DateTime versus TIMESTAMP - jbrucker/home-log GitHub Wiki

When defining columns for a database table using either SqlAlchemy Core or SqlAlchemy ORM, a field that contains a date+time value can be stored as either DateTime or TIMESTAMP. Further, a TIMESTAMP can include a timezone or be timezone-unaware.

What effect does this have on the database table schema? What effect on validation and type mapping using Pydantic?

DateTime (SQLAlchemy)

  • Database Mapping:
    • PostgreSQL: TIMESTAMP WITHOUT TIME ZONE
    • MySQL: DATETIME
    • SQLite: DATETIME (stored as TEXT/ISO8601 string)
  • Behavior:
    • Stores date + time without timezone awareness.
    • Relies on application logic to handle timezones.
  • Example:
    from sqlalchemy import DateTime
    from datetime import datetime
    
    class Measurement(Base):
        timestamp = Column(DateTime, default=datetime.utcnow)  # Application-managed time
    

TIMESTAMP (SQLAlchemy)

  • Database Mapping:
    • PostgreSQL: TIMESTAMP WITH TIME ZONE aka TIMESTAMPTZ if timezone=True, else TIMESTAMP WITHOUT TIME ZONE
    • MySQL: TIMESTAMP (timezone-naive, converts to server timezone)
    • SQLite: DATETIME (no timezone support)
  • Behavior:
    • PostgreSQL: With timezone=True, stores timezone-aware timestamps (recommended).
    • MySQL: Automatically converts to server timezone on write/read.
  • Example:
    from sqlalchemy import TIMESTAMP, func
    
    class Measurement(Base):
        # PostgreSQL: TIMESTAMP WITH TIME ZONE
        timestamp = Column(TIMESTAMP(timezone=True), default=func.now())
    

Key Differences

Feature DateTime TIMESTAMP(timezone=True) (PostgreSQL)
Timezone Handling None (application must manage) Database-managed
Storage Format Raw date/time (no TZ) UTC (converted on write/read)
Portability Consistent across dialects PostgreSQL-specific behavior
Recommended Use Case Simple apps with controlled TZ logic Distributed systems (e.g., cloud apps)

Impact on Database Schema

  1. PostgreSQL:

    • DateTimetimestamp column (no timezone).
    • TIMESTAMP(timezone=True)timestamptz column (with timezone).
    -- SQLAlchemy generates:
    CREATE TABLE measurements (
        id SERIAL PRIMARY KEY,
        timestamp TIMESTAMP,           -- DateTime
        timestamp_tz TIMESTAMPTZ       -- TIMESTAMP(timezone=True)
    );
    
  2. MySQL:

    • DateTimeDATETIME (no auto-conversion).
    • TIMESTAMP → Converts to server timezone on write/read.
  3. SQLite:

    • Both stored as strings (no native time handling).
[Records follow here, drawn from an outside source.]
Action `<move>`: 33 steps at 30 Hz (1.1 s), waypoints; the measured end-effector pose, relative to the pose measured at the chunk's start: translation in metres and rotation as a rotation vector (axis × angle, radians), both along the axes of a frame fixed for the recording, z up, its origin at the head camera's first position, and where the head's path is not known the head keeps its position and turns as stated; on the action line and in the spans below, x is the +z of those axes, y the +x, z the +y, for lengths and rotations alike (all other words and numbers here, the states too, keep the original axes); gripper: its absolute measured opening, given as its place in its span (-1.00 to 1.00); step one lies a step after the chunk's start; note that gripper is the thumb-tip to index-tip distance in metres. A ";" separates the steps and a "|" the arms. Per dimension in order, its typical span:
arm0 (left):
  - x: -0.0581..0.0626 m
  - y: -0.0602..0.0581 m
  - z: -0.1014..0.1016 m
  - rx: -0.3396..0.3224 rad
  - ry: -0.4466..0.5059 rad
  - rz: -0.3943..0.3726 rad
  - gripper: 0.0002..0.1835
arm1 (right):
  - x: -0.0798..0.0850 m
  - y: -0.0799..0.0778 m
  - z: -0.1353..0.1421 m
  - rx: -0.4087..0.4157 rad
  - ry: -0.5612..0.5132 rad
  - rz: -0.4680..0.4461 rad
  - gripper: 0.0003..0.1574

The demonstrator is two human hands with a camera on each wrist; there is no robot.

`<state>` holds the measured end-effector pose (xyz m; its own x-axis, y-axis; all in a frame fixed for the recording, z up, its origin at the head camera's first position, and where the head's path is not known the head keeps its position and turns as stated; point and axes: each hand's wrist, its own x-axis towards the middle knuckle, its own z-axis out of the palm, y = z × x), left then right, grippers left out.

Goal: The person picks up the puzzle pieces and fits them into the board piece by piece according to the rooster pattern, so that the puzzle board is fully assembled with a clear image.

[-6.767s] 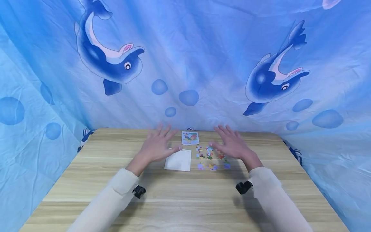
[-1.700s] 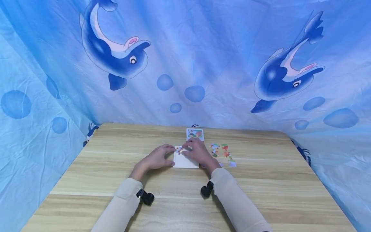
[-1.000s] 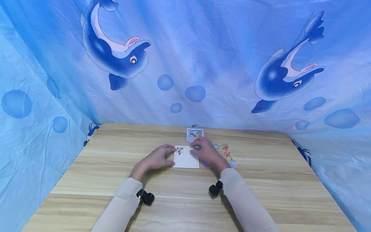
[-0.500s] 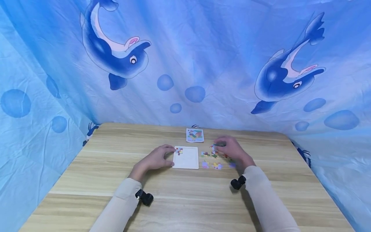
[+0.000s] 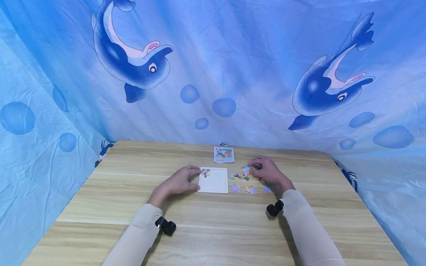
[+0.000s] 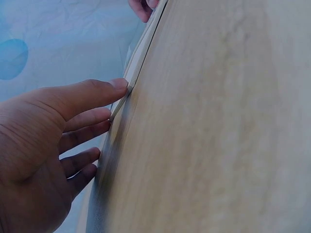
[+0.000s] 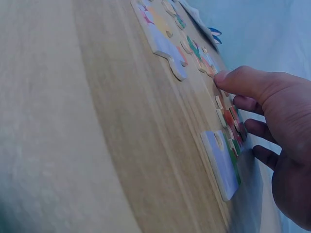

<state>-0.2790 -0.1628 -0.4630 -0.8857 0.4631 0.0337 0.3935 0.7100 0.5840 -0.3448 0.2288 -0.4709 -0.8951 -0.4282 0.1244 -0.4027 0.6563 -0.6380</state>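
A white square puzzle tray [image 5: 213,183] lies on the table in the head view, one coloured puzzle piece [image 5: 206,173] in its far left corner. My left hand [image 5: 179,181] touches the tray's left edge, thumb near the front corner and fingers towards the back corner. In the left wrist view its thumb [image 6: 118,84] rests on that edge, the other fingers loosely bent. To the right of the tray, my right hand [image 5: 267,170] pinches a light blue puzzle piece [image 5: 246,170] between thumb and forefinger. Its thumb tip [image 7: 222,77] is right at the piece in the right wrist view.
Several other puzzle pieces [image 5: 249,189] lie spread to the right of the tray, some partly under my right hand. A small picture card [image 5: 223,154] lies behind the tray. A blue dolphin-print curtain [image 5: 213,74] hangs behind the wooden table [image 5: 206,229].
Both hands came down from over the table. A piece now sits in the tray's corner. My right hand has since moved right from the tray to the loose pieces; the left stays at the tray.
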 end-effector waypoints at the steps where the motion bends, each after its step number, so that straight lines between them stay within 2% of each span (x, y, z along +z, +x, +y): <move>1: 0.000 0.000 0.000 0.000 -0.001 0.003 -0.28 | 0.000 0.000 0.000 -0.004 0.003 0.003 -0.59; 10: -0.001 -0.002 0.000 -0.003 -0.007 0.001 -0.29 | -0.004 -0.002 -0.001 -0.024 0.001 0.003 -0.59; 28: 0.001 0.002 -0.001 0.002 0.006 -0.007 -0.29 | -0.009 -0.002 -0.003 -0.071 0.007 0.095 -0.67; 33: 0.003 0.003 -0.001 0.002 0.019 -0.022 -0.29 | -0.009 -0.002 -0.003 -0.085 -0.017 0.080 -0.68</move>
<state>-0.2760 -0.1642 -0.4603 -0.8874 0.4604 0.0230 0.3788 0.6997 0.6057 -0.3463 0.2253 -0.4804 -0.9150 -0.3486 0.2031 -0.3960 0.6797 -0.6174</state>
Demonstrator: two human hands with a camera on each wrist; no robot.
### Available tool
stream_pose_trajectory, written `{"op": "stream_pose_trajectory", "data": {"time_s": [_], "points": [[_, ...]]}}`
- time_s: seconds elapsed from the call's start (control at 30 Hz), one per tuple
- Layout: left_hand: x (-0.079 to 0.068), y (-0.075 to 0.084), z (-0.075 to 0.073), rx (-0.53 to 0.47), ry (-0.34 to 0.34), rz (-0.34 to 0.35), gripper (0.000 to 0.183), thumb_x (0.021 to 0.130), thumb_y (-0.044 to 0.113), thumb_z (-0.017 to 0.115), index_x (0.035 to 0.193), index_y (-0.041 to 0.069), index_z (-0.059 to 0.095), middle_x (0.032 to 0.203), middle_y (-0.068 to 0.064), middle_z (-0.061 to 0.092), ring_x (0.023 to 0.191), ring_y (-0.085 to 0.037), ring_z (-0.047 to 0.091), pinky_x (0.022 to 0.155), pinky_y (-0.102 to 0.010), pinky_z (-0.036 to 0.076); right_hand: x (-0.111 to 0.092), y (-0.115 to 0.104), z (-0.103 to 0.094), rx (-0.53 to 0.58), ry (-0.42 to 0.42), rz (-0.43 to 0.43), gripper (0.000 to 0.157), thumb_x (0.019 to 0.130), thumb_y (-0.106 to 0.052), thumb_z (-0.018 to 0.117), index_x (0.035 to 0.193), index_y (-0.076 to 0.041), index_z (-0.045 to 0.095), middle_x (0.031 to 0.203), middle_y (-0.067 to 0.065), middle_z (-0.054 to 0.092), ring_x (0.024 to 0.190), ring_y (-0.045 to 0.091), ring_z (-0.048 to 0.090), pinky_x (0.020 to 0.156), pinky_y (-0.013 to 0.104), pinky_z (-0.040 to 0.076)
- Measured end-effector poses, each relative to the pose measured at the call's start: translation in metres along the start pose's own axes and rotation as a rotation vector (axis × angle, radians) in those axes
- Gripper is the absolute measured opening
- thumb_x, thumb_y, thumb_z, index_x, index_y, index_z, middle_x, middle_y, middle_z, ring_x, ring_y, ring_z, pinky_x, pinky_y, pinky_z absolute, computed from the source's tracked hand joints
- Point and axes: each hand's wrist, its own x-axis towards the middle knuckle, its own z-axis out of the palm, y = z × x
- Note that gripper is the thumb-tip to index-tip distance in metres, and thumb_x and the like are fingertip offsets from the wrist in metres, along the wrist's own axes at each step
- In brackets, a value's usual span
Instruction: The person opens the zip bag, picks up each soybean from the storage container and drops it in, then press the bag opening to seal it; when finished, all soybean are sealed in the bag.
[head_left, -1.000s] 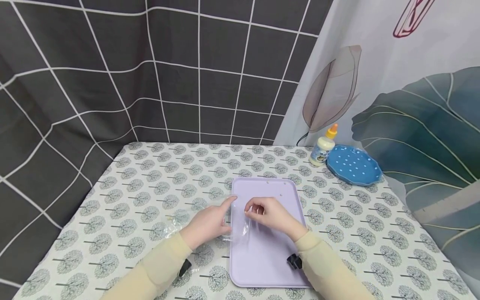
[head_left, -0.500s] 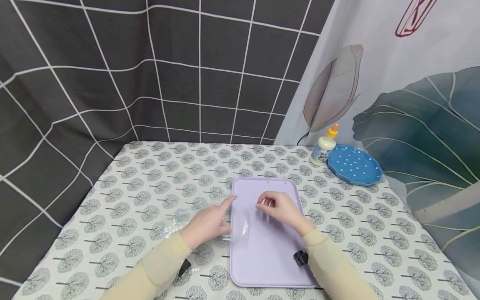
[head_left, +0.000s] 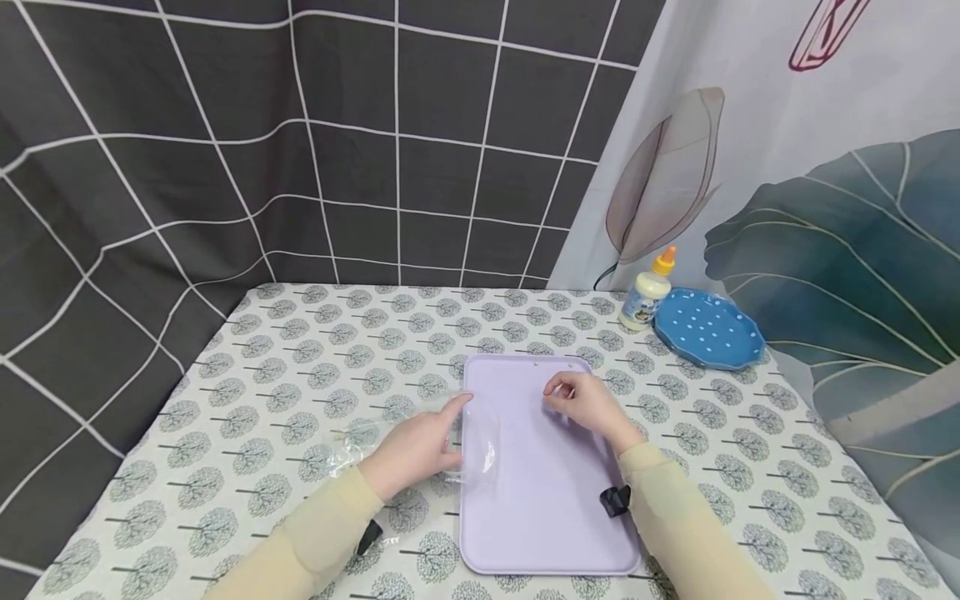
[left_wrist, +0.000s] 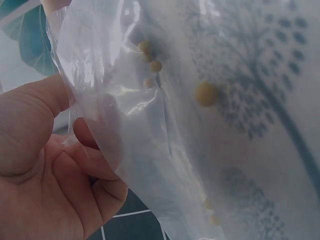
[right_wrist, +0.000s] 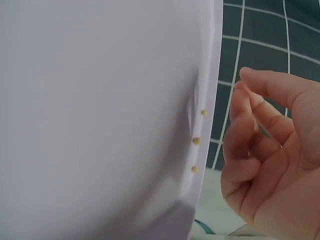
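Note:
My left hand [head_left: 415,446] holds a clear plastic bag [left_wrist: 130,110] that lies partly over the left side of a lilac tray [head_left: 540,517]. Several small yellowish beads [left_wrist: 206,94] show through the film in the left wrist view. Over the upper right of the tray is my right hand [head_left: 592,402], thumb tip against a fingertip and the other fingers curled; I cannot tell whether a bead is between the tips. Close to it, beads [right_wrist: 196,141] lie along the tray's far end, apart from the hand in the right wrist view.
At the back right of the table stand a glue bottle [head_left: 645,296] with an orange tip and a blue dotted plate [head_left: 708,329]. A tree-print cloth [head_left: 300,350] covers the table. Dark checked curtain [head_left: 337,150] hangs behind, pale floral curtain [head_left: 795,250] at the right.
From beside the bag's mouth, my right hand has moved right and slightly toward the tray's far end, its fingertips still together. The left hand and bag have stayed in place.

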Motion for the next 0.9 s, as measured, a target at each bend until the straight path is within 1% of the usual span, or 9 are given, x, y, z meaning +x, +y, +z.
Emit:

Example Migration Using Alembic

# For TIMESTAMP with timezone (PostgreSQL)
op.add_column('measurements', sa.Column('timestamp', sa.TIMESTAMP(timezone=True)))

Effect on Validation and Type Mapping using Pydantic

1. Timezone Handling in Validation

SQLAlchemy Type Pydantic Behavior Validation Consideration
DateTime Treats input as timezone-naive by default. Must manually validate/convert timezones in Pydantic (datetime vs datetime_naive).
TIMESTAMP(timezone=True) Expects timezone-aware input (e.g., 2024-01-01T12:00:00+00:00). Pydantic's datetime field automatically validates timezone awareness.

Example Pydantic Model:

from pydantic import BaseModel, field_validator
from datetime import datetime

class MeasurementBase(BaseModel):
    # For SQLAlchemy DateTime (timezone-naive)
    timestamp_naive: datetime  # Will raise error if timezone-aware input is provided

    # For SQLAlchemy TIMESTAMP(timezone=True)
    timestamp_tz: datetime     # Accepts only timezone-aware inputs

    @field_validator('timestamp_naive')
    def validate_naive(cls, v):
        if v.tzinfo is not None:
            raise ValueError("Timestamp must be timezone-naive")
        return v

2. Database vs. Pydantic Type Mapping

Database Type Pydantic Field Behavior
TIMESTAMP WITHOUT TIME ZONE datetime Accepts naive or timezone-aware but strips TZ (may cause silent data loss).
TIMESTAMP WITH TIME ZONE datetime Requires timezone-aware input; converts to UTC on validation.

Example:

# SQLAlchemy Model
class Measurement(Base):
    timestamp_naive = Column(DateTime)          # PostgreSQL: TIMESTAMP WITHOUT TIME ZONE
    timestamp_tz = Column(TIMESTAMP(timezone=True))  # PostgreSQL: TIMESTAMPTZ

# Pydantic Model
class MeasurementCreate(BaseModel):
    timestamp_naive: datetime       # Will strip timezone if provided
    timestamp_tz: datetime          # Requires timezone (e.g., "2024-01-01T12:00:00Z")

3. Default Value Handling

SQLAlchemy Pydantic Behavior
DateTime(default=func.now()) Pydantic ignores DB defaults; must set default_factory=datetime.utcnow in schema.
TIMESTAMP(timezone=True) Pydantic requires explicit timezone in defaults (e.g., datetime.now(timezone.utc)).

Example:


class MeasurementCreate(BaseModel):
    # For DateTime (naive)
    timestamp_naive: datetime = Field(default_factory=datetime.utcnow)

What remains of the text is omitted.